Mit Schriftsatz vom 22.8.2011 teilte mein Anwalt das dem OLG Nürnberg mit und darüber hinaus, dass im vorliegenden Fall das einseitige Preisänderungsrecht der Klägerin überhaupt nicht strittig ist. Weder bei der Gas- noch bei Strom- oder Trinkwasserversorgung bezweifelte ich als Beklagter das Recht der Stadtwerke, ihre Preise einseitig zu ändern. Die vom BGH in zwei Leitsatzentscheidungen gefällten Vorlagebeschlüsse zu der Frage, ob überhaupt ein Preisänderungsrecht für Strom- oder Gaspreise besteht, sind für das vorliegende Verfahren 1 U 605/11 überhaupt nicht vorgreiflich. Denn die Existenz eines Rechts zur einseitigen Preisänderung wird bislang weder von den Stadtwerken Würzburg noch von mir als Beklagtem bestritten. Beide Seiten sind sich darüber einig, dass die Stadtwerke Würzburg AG einseitig die Preise für Strom, Gas und Trinkwasser ändern darf. Selbst wenn der Gerichtshof der Europäischen Union die beiden vom BGH gestellten Fragen verneint und ein Preisänderungsrecht ablehnt, so würde ich in meinen individuellen Vertragsverhältnissen mit den Stadtwerken das Recht der Klägerin zur einseitigen Preisänderung anerkennen. Unabhängig davon, wie der Gerichtshof der Europäischen Union die Vereinbarkeit der gesetzlichen Preisänderungsrechte für Strom und Gas mit EU-Richtlinien beurteilt, steht mir als dem Beklagten nach § 315 BGB das Recht auf eine Billigkeitskontrolle der Preise zu.

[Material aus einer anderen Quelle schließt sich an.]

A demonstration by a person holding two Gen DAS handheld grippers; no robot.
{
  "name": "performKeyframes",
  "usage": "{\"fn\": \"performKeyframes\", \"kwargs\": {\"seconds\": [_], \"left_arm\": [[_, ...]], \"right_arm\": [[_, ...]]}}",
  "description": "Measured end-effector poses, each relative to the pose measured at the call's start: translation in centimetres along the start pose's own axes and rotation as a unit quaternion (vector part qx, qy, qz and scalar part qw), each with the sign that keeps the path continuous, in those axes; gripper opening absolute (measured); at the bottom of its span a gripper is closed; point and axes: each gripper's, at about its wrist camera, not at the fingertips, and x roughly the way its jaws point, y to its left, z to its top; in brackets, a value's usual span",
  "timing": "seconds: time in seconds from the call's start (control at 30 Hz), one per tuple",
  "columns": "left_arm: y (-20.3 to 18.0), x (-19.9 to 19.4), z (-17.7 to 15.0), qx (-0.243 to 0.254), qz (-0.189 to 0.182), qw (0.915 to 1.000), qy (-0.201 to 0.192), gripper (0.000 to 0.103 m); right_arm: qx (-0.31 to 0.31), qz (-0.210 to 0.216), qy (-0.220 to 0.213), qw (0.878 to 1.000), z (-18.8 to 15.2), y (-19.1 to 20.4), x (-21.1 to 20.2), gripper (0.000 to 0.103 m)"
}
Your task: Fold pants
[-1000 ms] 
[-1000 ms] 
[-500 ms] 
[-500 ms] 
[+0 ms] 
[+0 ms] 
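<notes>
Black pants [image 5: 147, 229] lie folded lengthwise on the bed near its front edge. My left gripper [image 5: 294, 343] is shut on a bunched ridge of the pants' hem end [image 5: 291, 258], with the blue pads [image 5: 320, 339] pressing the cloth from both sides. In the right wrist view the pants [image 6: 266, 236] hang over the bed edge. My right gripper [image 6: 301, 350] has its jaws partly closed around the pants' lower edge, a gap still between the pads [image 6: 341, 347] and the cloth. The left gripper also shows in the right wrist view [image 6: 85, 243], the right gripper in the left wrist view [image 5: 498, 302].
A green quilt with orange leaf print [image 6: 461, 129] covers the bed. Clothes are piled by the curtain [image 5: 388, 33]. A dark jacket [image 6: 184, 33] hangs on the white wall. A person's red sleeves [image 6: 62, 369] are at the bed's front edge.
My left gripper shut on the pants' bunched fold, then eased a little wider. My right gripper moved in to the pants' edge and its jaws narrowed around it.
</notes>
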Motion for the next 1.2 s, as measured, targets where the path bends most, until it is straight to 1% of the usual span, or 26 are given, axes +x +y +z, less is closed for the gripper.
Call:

Vor dem Hintergrund hatte ich mit Bezug auf mein Grundrecht auf effektiven Rechtsschutz aus Art. 19 Abs. 4 Satz 1 GG verlangt, den Antrag der Stadtwerke Würzburg auf Aussetzung des Verfahrens abzulehnen. Denn die von den Stadtwerken beantragte Aussetzung nach § 148 ZPO verlängert im vorliegenden Fall völlig unnötig das Verfahren um voraussichtlich mehrere Jahre und verletzt damit meinen Anspruch, den Rechtsstreit möglichst schnell zu meinen Gunsten zu beenden.
Der Kartellsenat des OLG Nürnberg hat mit Beschluss vom 13.9.2011 festgehalten, dass er eine Billigkeitsprüfung des Strompreises nach § 315 BGB ablehnt, da ein Sondervertrag vorliegt und die Preisänderungsklausel unwirksam ist. Weiter äußert der Kartellsenat:
Der Senat hält eine vollständige Aussetzung des Rechtsstreits (§ 148 ZPO) nicht für angebracht, da die Entscheidung hinsichtlich der Strom- und Wasserpreise nicht von der vorgelegten Frage abhängt. Ob das Verfahren wegen der Vorgreiflichkeit dieser Frage hinsichtlich der Nachforderung der Klägerin für den Gasverbrauch des Beklagten nicht weiterbetrieben werden kann, kann erst nach Vervollständigung des Sachvortrags zu 1 b) und c) beurteilt werden.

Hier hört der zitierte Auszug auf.